And then they go into “Travelator” on the record! Wow!
Read more about Swim Out Past the Breakers here.
“Fast Canoe”, Polvo
From Exploded Drawing (1996, Touch and Go)
Today’s Active Lifestyles seems to be the Polvo album that gets the most shine these days, and I get it. It’s the explosive, attention-grabbing noisy math rock single LP that continues to not be adequately recognized for its influence on guitar music to this day. But I recently got into Exploded Drawing, and to me, that one feels like Polvo’s biggest statement. It’s a full hour of ambitious but streamlined, expansive but utilitarian, anti-personality-led indie rock greatness. If you consider yourself a fan of 90s indie rock bands but haven’t gotten to this album yet, I highly recommend it. I can’t get into it too much here, but album opener “Fast Canoe” should let you know immediately if this is for you or not. The nearly seven-minute track spends its first two minutes just building up to the “main” riff and Ash Bowie’s vocals, but it doesn’t “build” from there so much as ebb and flow, alternatingly lapsing and reconstructing itself, even throwing in a few seconds of post-hardcore aggression in as the song draws to a close.

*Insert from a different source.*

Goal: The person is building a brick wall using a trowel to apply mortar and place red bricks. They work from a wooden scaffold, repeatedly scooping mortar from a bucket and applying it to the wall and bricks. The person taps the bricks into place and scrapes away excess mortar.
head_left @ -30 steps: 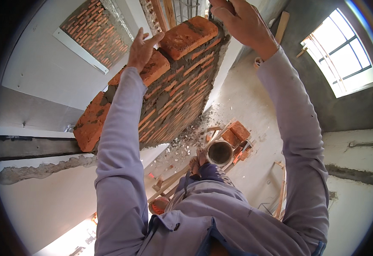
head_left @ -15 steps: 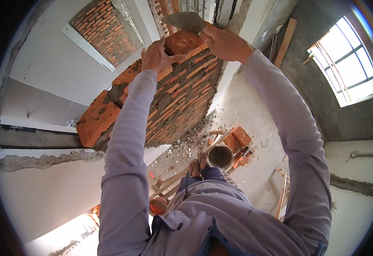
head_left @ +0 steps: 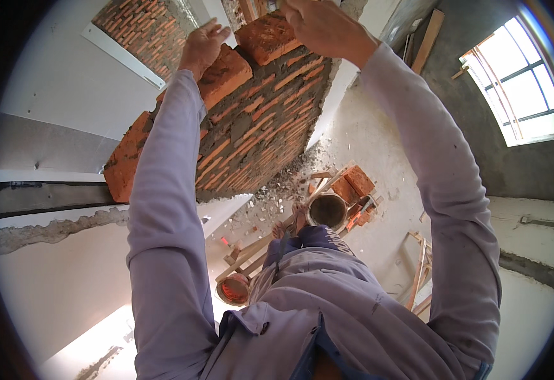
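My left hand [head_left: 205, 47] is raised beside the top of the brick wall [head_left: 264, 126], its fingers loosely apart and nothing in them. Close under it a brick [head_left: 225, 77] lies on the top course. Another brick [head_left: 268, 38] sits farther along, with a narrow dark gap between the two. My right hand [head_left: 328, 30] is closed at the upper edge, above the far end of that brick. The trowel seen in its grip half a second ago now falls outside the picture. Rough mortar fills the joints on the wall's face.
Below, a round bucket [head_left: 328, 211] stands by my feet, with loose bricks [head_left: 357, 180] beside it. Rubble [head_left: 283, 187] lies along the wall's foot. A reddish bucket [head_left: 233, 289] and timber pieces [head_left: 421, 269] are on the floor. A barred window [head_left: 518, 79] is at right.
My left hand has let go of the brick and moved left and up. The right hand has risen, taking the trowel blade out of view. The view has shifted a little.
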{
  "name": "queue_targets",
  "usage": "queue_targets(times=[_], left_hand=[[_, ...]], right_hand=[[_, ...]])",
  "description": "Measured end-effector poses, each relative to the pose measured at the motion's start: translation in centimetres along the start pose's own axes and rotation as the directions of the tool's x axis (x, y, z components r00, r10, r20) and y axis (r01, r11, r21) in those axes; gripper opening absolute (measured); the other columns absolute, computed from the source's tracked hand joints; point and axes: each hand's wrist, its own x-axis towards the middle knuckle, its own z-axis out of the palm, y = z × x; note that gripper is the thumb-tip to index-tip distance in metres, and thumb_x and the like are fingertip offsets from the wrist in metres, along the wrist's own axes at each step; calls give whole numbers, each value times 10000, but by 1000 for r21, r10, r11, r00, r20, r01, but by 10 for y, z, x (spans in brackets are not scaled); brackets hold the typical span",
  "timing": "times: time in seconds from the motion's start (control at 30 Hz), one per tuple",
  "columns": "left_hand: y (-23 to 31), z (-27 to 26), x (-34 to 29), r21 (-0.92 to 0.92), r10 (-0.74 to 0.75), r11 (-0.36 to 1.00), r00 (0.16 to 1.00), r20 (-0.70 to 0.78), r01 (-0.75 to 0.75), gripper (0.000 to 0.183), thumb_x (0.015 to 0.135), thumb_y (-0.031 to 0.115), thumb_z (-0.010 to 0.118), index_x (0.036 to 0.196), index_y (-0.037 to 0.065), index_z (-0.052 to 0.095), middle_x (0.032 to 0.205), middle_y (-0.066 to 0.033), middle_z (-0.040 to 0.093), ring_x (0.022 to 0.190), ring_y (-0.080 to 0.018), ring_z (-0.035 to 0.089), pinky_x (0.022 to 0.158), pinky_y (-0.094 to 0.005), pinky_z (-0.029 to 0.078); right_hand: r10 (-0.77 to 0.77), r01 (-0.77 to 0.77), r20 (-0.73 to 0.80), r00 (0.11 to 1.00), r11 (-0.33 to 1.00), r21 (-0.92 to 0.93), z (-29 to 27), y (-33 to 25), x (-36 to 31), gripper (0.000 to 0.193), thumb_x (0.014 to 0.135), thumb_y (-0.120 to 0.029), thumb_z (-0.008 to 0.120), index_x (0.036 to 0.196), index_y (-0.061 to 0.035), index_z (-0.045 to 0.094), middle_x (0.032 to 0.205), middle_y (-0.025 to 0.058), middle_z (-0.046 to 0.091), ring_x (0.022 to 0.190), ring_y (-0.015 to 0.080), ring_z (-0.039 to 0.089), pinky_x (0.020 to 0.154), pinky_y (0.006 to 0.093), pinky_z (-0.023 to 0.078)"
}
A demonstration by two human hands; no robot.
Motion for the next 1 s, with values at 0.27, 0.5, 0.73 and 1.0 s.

“Dawn Bends”, Mac McCaughan
From The Sound of Yourself (2021, Merge)
Speaking of 1990s Chapel Hill indie rock: hey, Mac McCaughan made a solo album last month! The Sound of Yourself feels like a low-key but sturdy affair from the Superchunk frontman and Merge Records co-owner, in which dreamy instrumental tracks sit alongside New Order-esque synthpop experiments and more “classic” McCaughan-sounding faire. Lead single and penultimate track “Dawn Bends” is firmly in the “vintage solo McCaughan” camp; it could’ve easily been on Non-Believers or a later-career Portastatic record and fit well. As with anyone who’s been making music for three decades and been particularly generous with it, it’s easy to take a steady stream of “good Mac McCaughan songs” for granted, so I would like to remind everyone that Mac’s still got it, and that he’s capable both of songs like these and of envelope-pushers (look up “The Sound of Yourself” and “I Hear a Radio” if the idea of post-punk McCaughan intrigues you) in 2021 is worth celebrating.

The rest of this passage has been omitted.